(Dataset)
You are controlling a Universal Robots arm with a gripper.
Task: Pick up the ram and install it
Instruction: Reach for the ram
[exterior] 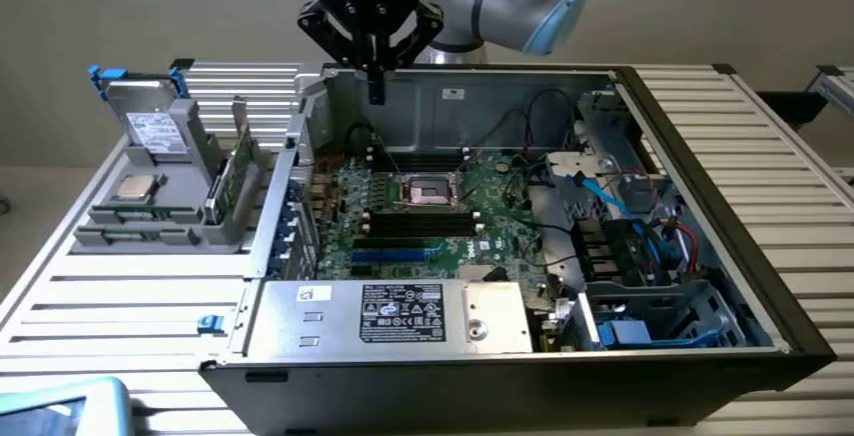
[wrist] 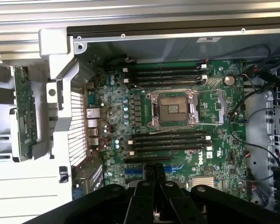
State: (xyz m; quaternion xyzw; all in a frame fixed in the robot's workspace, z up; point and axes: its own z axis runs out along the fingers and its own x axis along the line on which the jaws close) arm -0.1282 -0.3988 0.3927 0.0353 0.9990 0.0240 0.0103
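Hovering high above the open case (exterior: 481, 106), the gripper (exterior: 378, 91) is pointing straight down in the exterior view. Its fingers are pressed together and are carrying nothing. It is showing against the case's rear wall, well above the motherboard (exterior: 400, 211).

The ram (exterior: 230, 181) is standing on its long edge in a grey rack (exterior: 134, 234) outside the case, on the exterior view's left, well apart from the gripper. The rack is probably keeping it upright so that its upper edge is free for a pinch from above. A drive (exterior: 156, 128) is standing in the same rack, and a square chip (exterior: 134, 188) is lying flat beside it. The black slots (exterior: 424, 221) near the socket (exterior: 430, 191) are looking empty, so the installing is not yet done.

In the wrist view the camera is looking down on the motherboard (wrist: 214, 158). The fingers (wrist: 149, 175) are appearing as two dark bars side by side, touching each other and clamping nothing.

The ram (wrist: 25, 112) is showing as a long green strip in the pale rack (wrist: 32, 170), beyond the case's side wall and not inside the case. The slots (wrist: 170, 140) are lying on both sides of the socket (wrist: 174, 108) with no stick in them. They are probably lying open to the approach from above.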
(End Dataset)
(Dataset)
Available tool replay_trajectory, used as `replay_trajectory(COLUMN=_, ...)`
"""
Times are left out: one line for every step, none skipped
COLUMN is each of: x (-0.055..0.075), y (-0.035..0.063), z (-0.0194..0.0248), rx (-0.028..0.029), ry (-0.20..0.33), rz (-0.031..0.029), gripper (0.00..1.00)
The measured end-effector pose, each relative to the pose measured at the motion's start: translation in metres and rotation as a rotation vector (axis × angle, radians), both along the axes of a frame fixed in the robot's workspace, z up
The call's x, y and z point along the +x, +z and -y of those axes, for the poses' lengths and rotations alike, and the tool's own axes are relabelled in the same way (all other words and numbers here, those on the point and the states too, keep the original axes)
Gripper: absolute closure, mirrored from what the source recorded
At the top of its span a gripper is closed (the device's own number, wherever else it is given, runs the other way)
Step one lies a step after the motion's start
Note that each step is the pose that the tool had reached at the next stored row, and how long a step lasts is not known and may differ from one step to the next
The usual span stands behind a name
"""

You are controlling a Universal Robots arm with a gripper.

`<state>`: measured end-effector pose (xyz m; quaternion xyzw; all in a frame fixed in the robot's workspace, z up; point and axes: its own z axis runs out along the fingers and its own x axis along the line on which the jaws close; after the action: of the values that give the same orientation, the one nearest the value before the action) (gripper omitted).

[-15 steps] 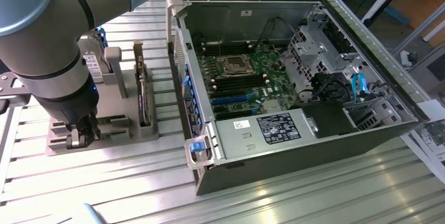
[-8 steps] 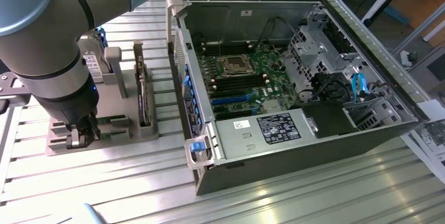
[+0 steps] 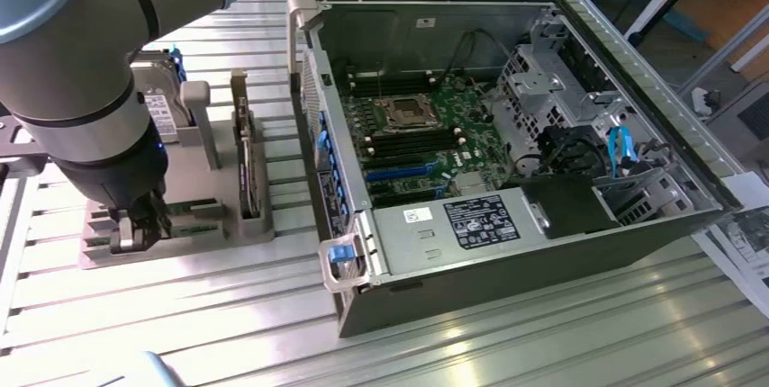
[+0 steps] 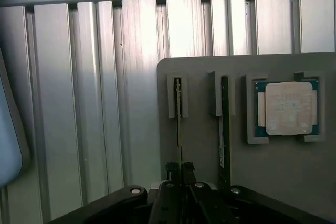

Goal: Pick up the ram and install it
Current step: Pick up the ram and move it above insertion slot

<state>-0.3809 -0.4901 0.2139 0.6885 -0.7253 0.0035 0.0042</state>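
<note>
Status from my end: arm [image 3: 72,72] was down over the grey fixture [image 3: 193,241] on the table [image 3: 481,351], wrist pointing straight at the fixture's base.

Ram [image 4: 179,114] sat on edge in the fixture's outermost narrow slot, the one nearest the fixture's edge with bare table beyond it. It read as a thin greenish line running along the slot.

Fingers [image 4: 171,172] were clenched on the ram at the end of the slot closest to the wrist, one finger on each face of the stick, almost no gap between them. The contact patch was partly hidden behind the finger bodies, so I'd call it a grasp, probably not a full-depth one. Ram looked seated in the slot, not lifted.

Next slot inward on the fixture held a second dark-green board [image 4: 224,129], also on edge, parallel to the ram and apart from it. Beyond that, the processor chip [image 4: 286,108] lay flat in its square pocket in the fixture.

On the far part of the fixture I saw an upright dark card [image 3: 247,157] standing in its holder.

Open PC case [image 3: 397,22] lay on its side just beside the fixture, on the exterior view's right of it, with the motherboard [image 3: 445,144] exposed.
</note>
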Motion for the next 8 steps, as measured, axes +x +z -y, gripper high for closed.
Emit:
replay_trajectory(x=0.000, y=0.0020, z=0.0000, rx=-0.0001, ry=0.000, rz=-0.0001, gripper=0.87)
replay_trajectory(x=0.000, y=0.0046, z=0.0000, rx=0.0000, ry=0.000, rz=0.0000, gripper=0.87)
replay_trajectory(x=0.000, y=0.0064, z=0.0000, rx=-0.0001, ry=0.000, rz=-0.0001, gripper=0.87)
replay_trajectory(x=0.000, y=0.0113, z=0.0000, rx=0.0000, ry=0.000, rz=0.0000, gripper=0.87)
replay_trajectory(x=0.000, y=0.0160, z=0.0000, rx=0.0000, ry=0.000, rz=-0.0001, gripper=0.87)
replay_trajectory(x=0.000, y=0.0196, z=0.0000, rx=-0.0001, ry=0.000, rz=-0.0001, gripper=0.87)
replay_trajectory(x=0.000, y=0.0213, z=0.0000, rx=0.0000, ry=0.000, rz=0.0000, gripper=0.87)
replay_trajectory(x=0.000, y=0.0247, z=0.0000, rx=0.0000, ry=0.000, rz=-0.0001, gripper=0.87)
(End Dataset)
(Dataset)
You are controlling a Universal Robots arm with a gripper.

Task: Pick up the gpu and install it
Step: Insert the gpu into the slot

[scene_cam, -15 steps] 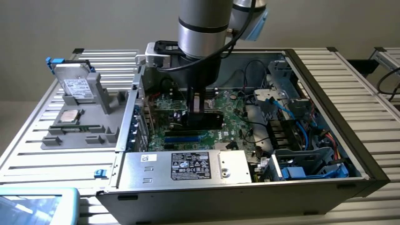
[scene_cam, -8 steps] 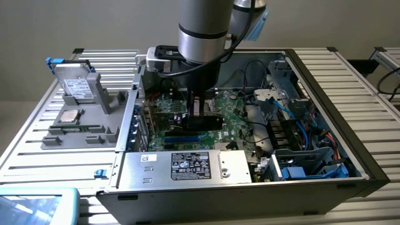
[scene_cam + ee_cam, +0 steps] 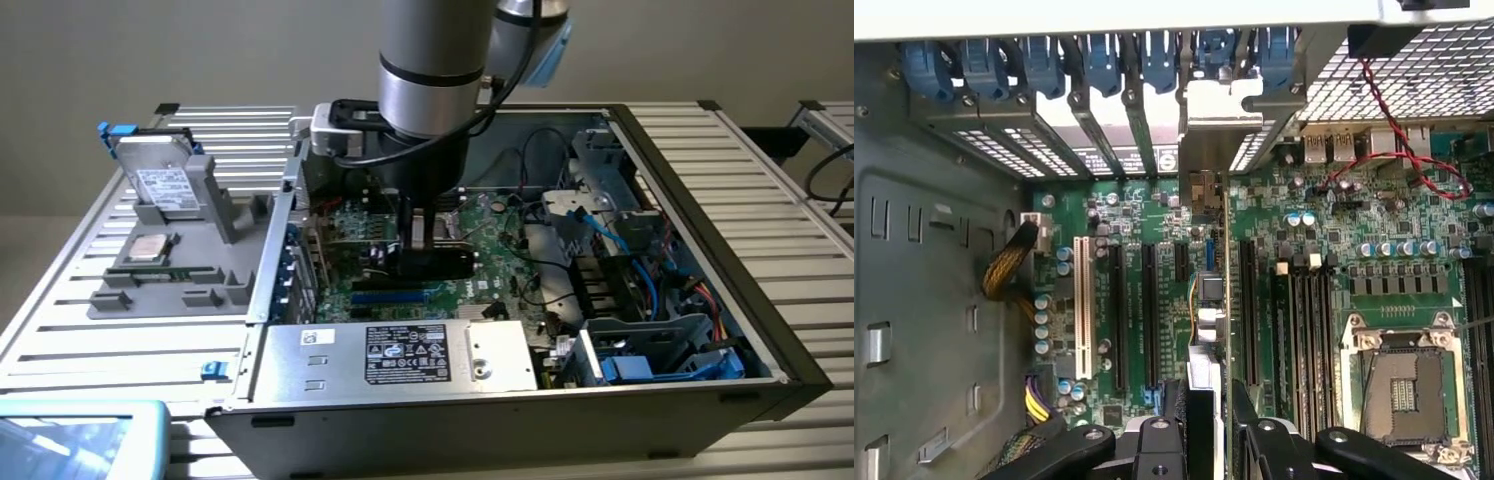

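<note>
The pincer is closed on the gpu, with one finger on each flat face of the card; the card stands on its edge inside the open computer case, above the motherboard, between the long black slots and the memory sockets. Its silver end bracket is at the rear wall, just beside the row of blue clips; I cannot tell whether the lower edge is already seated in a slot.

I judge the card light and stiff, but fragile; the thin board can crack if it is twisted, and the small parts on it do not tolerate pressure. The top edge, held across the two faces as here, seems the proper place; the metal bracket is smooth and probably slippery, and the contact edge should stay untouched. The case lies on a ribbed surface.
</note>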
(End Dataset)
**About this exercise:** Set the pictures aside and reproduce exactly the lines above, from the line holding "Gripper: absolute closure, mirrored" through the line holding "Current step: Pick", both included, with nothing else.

**Finished task:**
Gripper: absolute closure, mirrored from what the source recorded
At the top of its span a gripper is closed (the device's own number, wherever else it is given, runs the other way)
Step one lies a step after the motion's start
Note that each step is the pose that the tool had reached at the next stored row, and how long a step lasts is not known and may differ from one step to the next
The usual span stands behind a name
"""

You are controlling a Universal Robots arm with a gripper.

`<state>`: measured end-effector pose (xyz m; quaternion xyzw; all in a frame fixed in the robot's workspace, z up; point and axes: its own z axis runs out along the fingers and its own x axis along the line on which the jaws close; after the action: of the values that give the same orientation, the one nearest the value before the action) (gripper omitted).

[-15 steps] 
[-8 steps] 
[+0 steps] 
[+0 steps] 

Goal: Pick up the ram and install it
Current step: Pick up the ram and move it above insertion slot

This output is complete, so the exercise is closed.